The LC-MS/MS analysis of phosphorylated peptides was performed using the instrumentation described above. The phosphopeptide sample was loaded into a C18-packed precolumn (Acclaim PepMap™100, 100 μm×2 cm, 3 μm, 100 Å; Thermo Fisher Scientific) in buffer A [1% ACN/0.1% formic acid (FA)]. Peptides were transferred onward to a C18-packed analytical column (Acclaim PepMap™100, 75 μm×15 cm, 2 μm, 100 Å) and separated by a 120-min linear gradient from 5% to 35% of buffer B (98% ACN and 0.1% FA in HPLC-grade water) at a flow rate of 300 nl/min. The total measurement time was 140 min per sample. The mass spectrometry analysis was performed as data-dependent acquisition in positive-ion mode. MS spectra were acquired from m/z 300 to m/z 2000 with a resolution of 70,000, with full AGC target value of 3,000,000 ions and a maximal injection time of 120 ms in profile mode. The ten most abundant ions with charge states from 2+ to 7+ were selected for subsequent fragmentation (HCD), and MS/MS spectra were acquired with a resolution of 17,500, with an AGC target value of 5000, a maximal injection time of 120 ms and the lowest mass fixed at m/z 120 in centroid mode. Dynamic exclusion duration was 30 s. Three fully independent replicates were performed for each talin protein and control transfection.

Raw data were processed with MaxQuant version 1.6.0.16 (Cox and Mann, 2008). MS spectra were compared against the mouse component of the UniProtKB database (release 2017_09 with 16,970 entries) using the Andromeda search engine (Cox et al., 2011). Carbamidomethylation (+57.021 Da) of cysteine residues was used as static modification. Phosphorylation of serine/threonine/tyrosine (+79.966 Da) and oxidation (+15.994 Da) of methionine were used as dynamic modification. Precursor mass tolerance and fragment mass tolerance were set to less than 20 ppm and 0.1 Da, respectively. A maximum of two missed cleavages was allowed.
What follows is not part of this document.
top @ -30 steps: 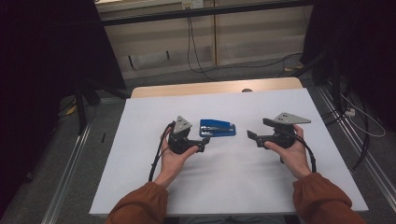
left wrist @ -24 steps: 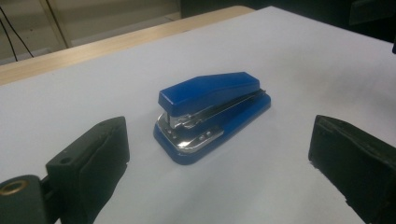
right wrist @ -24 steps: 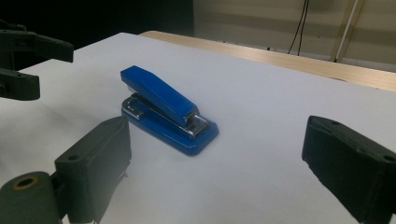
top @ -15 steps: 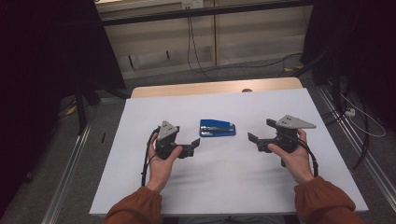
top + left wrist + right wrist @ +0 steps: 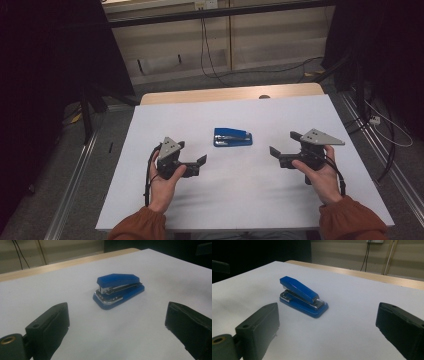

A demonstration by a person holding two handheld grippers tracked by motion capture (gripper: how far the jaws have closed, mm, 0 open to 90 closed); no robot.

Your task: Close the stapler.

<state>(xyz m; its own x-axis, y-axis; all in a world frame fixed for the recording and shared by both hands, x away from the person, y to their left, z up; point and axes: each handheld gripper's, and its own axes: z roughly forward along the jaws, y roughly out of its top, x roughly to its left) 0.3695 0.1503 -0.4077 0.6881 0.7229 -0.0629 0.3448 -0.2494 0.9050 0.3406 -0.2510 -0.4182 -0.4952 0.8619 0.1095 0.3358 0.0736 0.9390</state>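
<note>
Left gripper (image 5: 201, 160) and right gripper (image 5: 274, 151) are held wide open, nothing gripped or touched. Stapler (image 5: 232, 137) is seen flat on the white table (image 5: 240, 200), between and beyond them, unobstructed.

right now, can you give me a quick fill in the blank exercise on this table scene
1. The stapler on the table is ____ in colour.
2. It lies ____ the left gripper and the right gripper.
3. Both grippers have their jaws ____.
4. The stapler rests on a ____ table surface.

Missing words: blue; between; open; white
</note>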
The results were filtered to a maximum FDR of 0.05. DAVID 6.8 was used for the functional annotation enrichment analysis and JVenn tool to visualize the overlaps in the phosphorylation data (Huang et al., 2009; Bardou et al., 2014).

The statistical parameters, including the number of analyzed cells and the number of independent experimental repeats, are presented in each figure legend. In all graphs, bar height and error bars denote data mean and s.d., respectively. The statistical significance of all results was analyzed with one-way ANOVA with Bonferroni test. P<0.05 was considered statistically significant. In all figures, ns, not significant; *P<0.05, **P<0.01, ***P<0.001. Statistical analysis was performed in Prism 5.02 (GraphPad Software).
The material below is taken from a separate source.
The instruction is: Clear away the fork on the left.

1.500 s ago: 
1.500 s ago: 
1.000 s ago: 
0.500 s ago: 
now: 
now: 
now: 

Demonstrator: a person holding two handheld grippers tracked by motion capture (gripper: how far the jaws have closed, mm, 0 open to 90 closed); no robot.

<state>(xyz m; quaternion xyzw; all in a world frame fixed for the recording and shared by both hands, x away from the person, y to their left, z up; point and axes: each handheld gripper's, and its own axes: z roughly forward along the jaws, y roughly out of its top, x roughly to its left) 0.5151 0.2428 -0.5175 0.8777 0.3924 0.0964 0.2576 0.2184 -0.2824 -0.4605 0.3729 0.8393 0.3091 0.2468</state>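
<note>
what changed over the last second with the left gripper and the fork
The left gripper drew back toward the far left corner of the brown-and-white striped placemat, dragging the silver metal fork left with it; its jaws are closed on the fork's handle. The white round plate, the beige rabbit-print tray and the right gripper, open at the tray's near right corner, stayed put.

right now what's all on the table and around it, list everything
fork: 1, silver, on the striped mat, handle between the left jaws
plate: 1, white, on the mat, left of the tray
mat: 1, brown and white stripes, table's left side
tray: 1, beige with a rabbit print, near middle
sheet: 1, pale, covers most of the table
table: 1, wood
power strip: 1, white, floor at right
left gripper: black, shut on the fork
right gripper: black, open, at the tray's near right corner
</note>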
The use of equipment and expert services of the BioMediTech Microscopy core facility at the University of Tampere is gratefully acknowledged. We thank Prof. Reinhard Fässler and Dr Carsten Grashoff (Max Planck Institute of Biochemistry) for help with the Tln1^−/−Tln2^−/− cells; Dr Armando del Rio (Imperial College London) for help with the vinculin expression constructs; Prof. Michael Sheetz (National University of Singapore) for providing the mouse wild-type talin expression construct; Prof. Bernhard Wehrle-Haller (University of Geneva) and Dr Teemu Ihalainen (University of Tampere) for helpful comments; Ulla Kiiskinen, Niklas Kähkönen, Latifeh Azizi and Merja Jokela (University of Tampere) for skillful technical assistance; and Biocenter Finland for infrastructure support.